Der Preis ging an Amista, seit dieser Saison Erste Solistin; Konstanze Vernons Bruder Wolfgang Herzfeld überreichte ihn. Brigitte von Welser, Gasteig-Chefin und Bosl-Stiftungsratsvorsitzende, darüber hinaus immer schon Tanz-begeistert und -kenntnisreich, hielt eine wohltuend knappe Laudatio: „Sie ist meist die Feurige, Witzige, Schnelle. Alle Partien, die fixe Füße und eine sichere Technik brauchen, bringt die Tänzerin selbst bei atemberaubendem Tempo noch zum Glitzern und Funkeln.“

Stimmt haargenau. Ihre sichere Spitze und ihre Mehrfach-Pirouetten prädestinieren Amista für die Neoklassik. Mit ihrem anmutigen Charme stehen ihr auch das barock-klassische „Dornröschen“, Neumeiers „Nussknacker“-Marie und komödiantische Partien wie die Lise in „Das schlecht behütete Mädchen“ und die Kitri in „Don Quixote“. Und man ist schon gespannt auf sie in dem Petipa-Ballett „Paquita“ von 1881, einer verwickelten, aber feurigen Liebesgeschichte zwischen einer Zigeunerin und einem Offizier, die der Russe Alexej Ratmansky, zurzeit der international gefragteste Choreograf, fürs Staatsballett wiederbelebt (Premiere: 13. Dezember).
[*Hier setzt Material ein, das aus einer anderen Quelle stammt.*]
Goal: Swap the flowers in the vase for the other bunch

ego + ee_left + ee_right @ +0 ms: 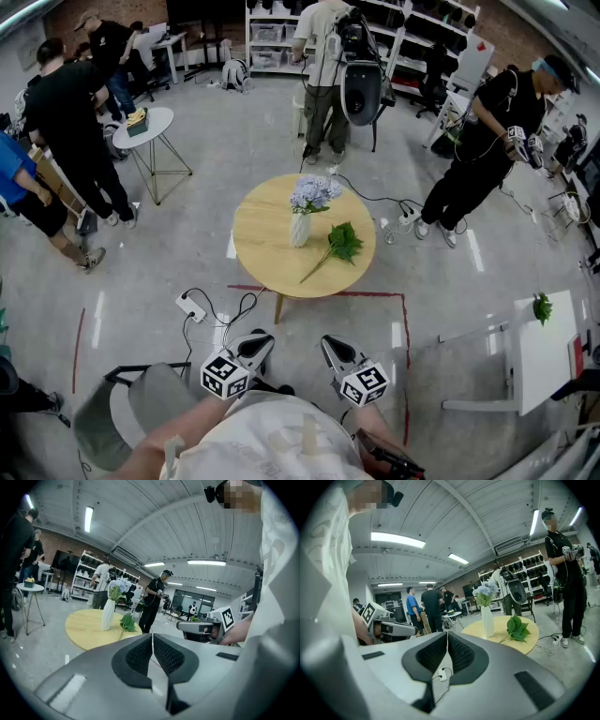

Getanzt hat Amista auch schon das eher ernst-dramatische Fach, wie die Gamzatti und die Nikija in „La Bayadère“, wie gerade wieder Hippolyta/ Titania. Aber in diese Gefühlskomplexität von Frauenfiguren zwischen Erwartung, Eifersucht, Verführung und Selbstbewusstsein müsste sie noch hineinreifen. Amistas Wunschrollen, so von Welser, seien „Kameliendame“ und die „Onegin“-Tatjana, Traum aller Tänzerinnen. Aber, so bitter und auch ungerecht das ist: Nicht jeder Körper- und Persönlichkeits-Typ eignet sich für jede Rolle. Lebenserfahrung hilft natürlich, und ein exzellenter Coach, der mit seinem Schützling Schritt und Geste bis ins seelische Detail erarbeitet. Wenn es den, wie in den russischen Elite-Ensembles, beim Bayerischen Staatsballett gibt, hat Amista eine Chance. Man wünscht es ihr.

Ein wenig befremdet hat dennoch – und das vor allem wegen der formulierten Bedingung – diese erste Vergabe des Preises. Er soll einer Tänzerpersönlichkeit zukommen, „die entweder bereits internationales Ansehen genießt oder aber am Beginn einer herausragenden Karriere steht“. Nominiert wurden von einer Staatsballett-lastigen Jury nur Mitglieder des Staatsballetts, zum einen. Darin hat allein Lucia Lacarra internationales Ansehen. Zum anderen sollte, streng genommen, die „oder“-Bedingung auf alle drei Tänzerinnen zutreffen, was man bezweifelt. Das ist kein negatives Urteil. Denn Wertungen durch Preise wie auch durch Umfragen nach dem „besten Tänzer des Jahres“ sind im Tanz, anders als im Sport, völlig fehl am Platz. Jeder Tänzer, große Karriere oder nicht, ist in seiner Art einmalig, ist eine ganz besondere Farbe im Ensemble. Und zum Schluss: Nehmen wir diese „Preis-Premiere“ als Hommage an die Stifterin Vernon, die die drei Nominierten selbst noch ausgebildet hat.